BEGIN Stored data

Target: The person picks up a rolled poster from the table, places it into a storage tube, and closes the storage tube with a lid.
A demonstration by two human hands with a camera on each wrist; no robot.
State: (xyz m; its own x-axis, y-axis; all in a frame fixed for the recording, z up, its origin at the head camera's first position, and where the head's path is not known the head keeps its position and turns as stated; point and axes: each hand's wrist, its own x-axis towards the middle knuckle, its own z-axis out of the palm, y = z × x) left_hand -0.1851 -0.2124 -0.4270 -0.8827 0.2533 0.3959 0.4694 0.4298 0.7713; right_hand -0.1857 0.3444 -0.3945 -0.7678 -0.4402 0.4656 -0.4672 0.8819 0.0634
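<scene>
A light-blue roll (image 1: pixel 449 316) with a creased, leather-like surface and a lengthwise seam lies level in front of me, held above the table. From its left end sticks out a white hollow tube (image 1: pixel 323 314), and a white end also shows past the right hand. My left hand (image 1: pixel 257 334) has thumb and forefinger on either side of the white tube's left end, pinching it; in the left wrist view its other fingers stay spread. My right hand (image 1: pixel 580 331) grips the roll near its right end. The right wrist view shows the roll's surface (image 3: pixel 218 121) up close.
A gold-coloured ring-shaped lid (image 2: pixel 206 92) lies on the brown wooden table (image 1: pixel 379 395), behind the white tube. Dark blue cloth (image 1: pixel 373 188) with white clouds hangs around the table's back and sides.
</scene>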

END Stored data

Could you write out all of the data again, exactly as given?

- Exercise result -
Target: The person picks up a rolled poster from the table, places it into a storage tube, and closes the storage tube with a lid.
A demonstration by two human hands with a camera on each wrist; no robot.
State: (xyz m; its own x-axis, y-axis; all in a frame fixed for the recording, z up, its origin at the head camera's first position, and where the head's path is not known the head keeps its position and turns as stated; point and axes: each hand's wrist, its own x-axis towards the middle knuckle, its own z-axis out of the palm, y = z × x) left_hand -0.1851 -0.2124 -0.4270 -0.8827 0.2533 0.3959 0.4694 0.4298 0.7713; right_hand -0.1857 0.3444 -0.3945 -0.7678 -0.4402 0.4656 -0.4672 0.8819 0.0634
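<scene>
A light-blue roll (image 1: pixel 449 316) with a creased, leather-like surface and a lengthwise seam lies level in front of me, held above the table. From its left end sticks out a white hollow tube (image 1: pixel 323 314), and a white end also shows past the right hand. My left hand (image 1: pixel 257 334) has thumb and forefinger on either side of the white tube's left end, pinching it; in the left wrist view its other fingers stay spread. My right hand (image 1: pixel 580 331) grips the roll near its right end. The right wrist view shows the roll's surface (image 3: pixel 218 121) up close.
A gold-coloured ring-shaped lid (image 2: pixel 206 92) lies on the brown wooden table (image 1: pixel 379 395), behind the white tube. Dark blue cloth (image 1: pixel 373 188) with white clouds hangs around the table's back and sides.
</scene>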

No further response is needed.